Outro ponto crítico, na percepção da executiva, é a forma como soluções de IA são desenvolvidas. Em vez de projetos com início, meio e fim, essas iniciativas precisam ser tratadas como produtos, com evolução contínua, monitoramento de uso e adaptação constante às necessidades dos usuários.
Nesse contexto, métricas como adoção, usabilidade e impacto na decisão tornam-se centrais. Baixa utilização, por exemplo, deixa de ser apenas um detalhe e passa a indicar que algo precisa ser redesenhado.
Medir além do financeiro
A nova realidade também exige que o financeiro amplie seu olhar sobre métricas de sucesso. De acordo com Mattos, indicadores como velocidade de decisão, qualidade de previsão e alcance do uso de ferramentas tornam-se fundamentais para capturar o valor real da IA. “Esses indicadores aparecem antes do resultado financeiro e ajudam a direcionar ajustes com mais rapidez”, explica.
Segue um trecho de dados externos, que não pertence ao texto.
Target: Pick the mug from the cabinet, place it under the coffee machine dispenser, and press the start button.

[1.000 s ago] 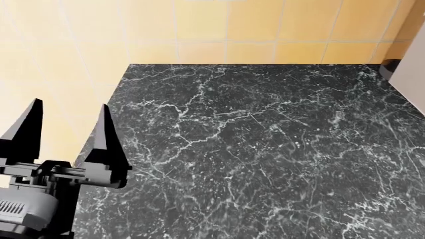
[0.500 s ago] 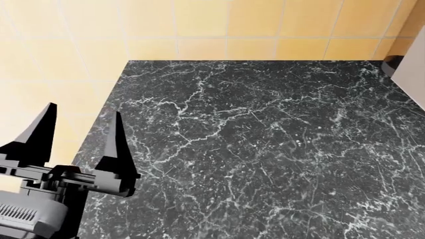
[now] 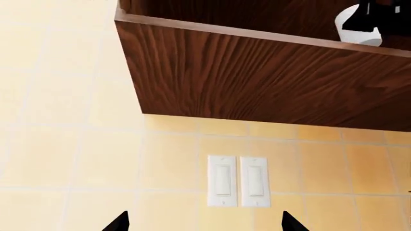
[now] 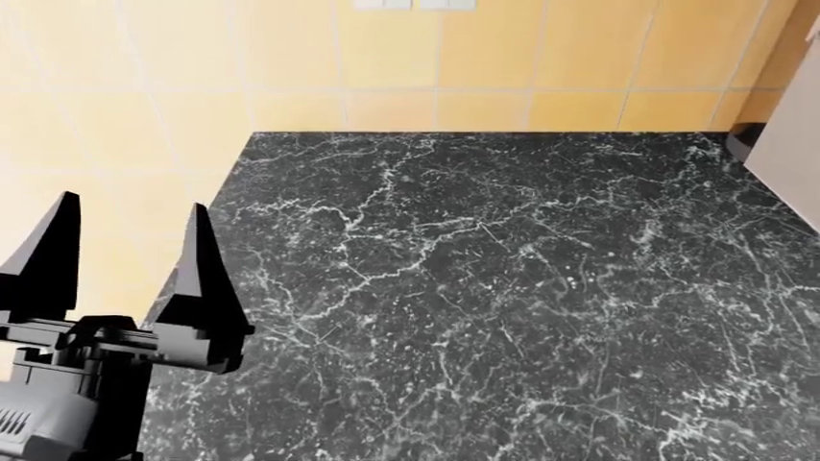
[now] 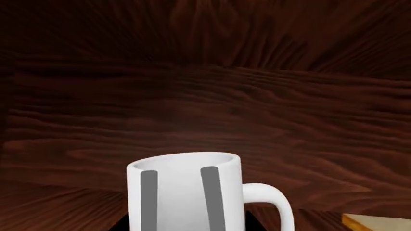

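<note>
So the biggest thing in the head view is the black marble counter (image 4: 513, 288), and it sits lower in the frame than it did half a second ago. The wall switches (image 4: 413, 4) now peek in at 12 o'clock, so we're tilting the head back up toward where the action is.

The wooden cabinet (image 3: 270, 82) fills the left wrist view, above the tiled wall (image 3: 77, 159).

The coffee machine dispenser (image 4: 784, 154) only shows as an off-white edge at about 2 o'clock in the head view, well apart from everything else.

The left gripper (image 4: 125, 250) hangs at 8 o'clock with its jaws spread wide and nothing between them. It has barely shifted.

The mug (image 5: 186, 192) stands upright inside the cabinet, handle out at 3 o'clock in the right wrist view. The right gripper (image 5: 185, 225) looks closed around it, with dark fingertips poking out either side of the base, though we can't be totally sure it's pinching. We reckon the lift-out comes next.
</note>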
Ao mesmo tempo, empresas mais avançadas adotam uma abordagem disciplinada: ampliam rapidamente os investimentos em iniciativas que funcionam e interrompem aquelas que não entregam valor. Para Melissa Mattos, o momento atual pode ser comparado à introdução das planilhas eletrônicas, que transformaram a função financeira ao democratizar o acesso à análise. “A IA não apenas acelera o trabalho, ela amplia o acesso ao raciocínio financeiro sofisticado dentro da organização.”
Isso muda não apenas a eficiência, mas também a qualidade e a velocidade das decisões. Diante desse cenário, a discussão deixa de ser puramente tecnológica e se torna estratégica. Mais do que escolher ferramentas, o desafio está em definir quais capacidades a organização precisa desenvolver para sustentar decisões melhores, e mais rápidas, nos próximos anos.
“A área financeira que ainda atua apenas como intermediária não está só perdendo eficiência. Está abrindo mão do seu papel mais estratégico, que é transformar dados em decisões e gerar valor real para o negócio”, finaliza Mattos.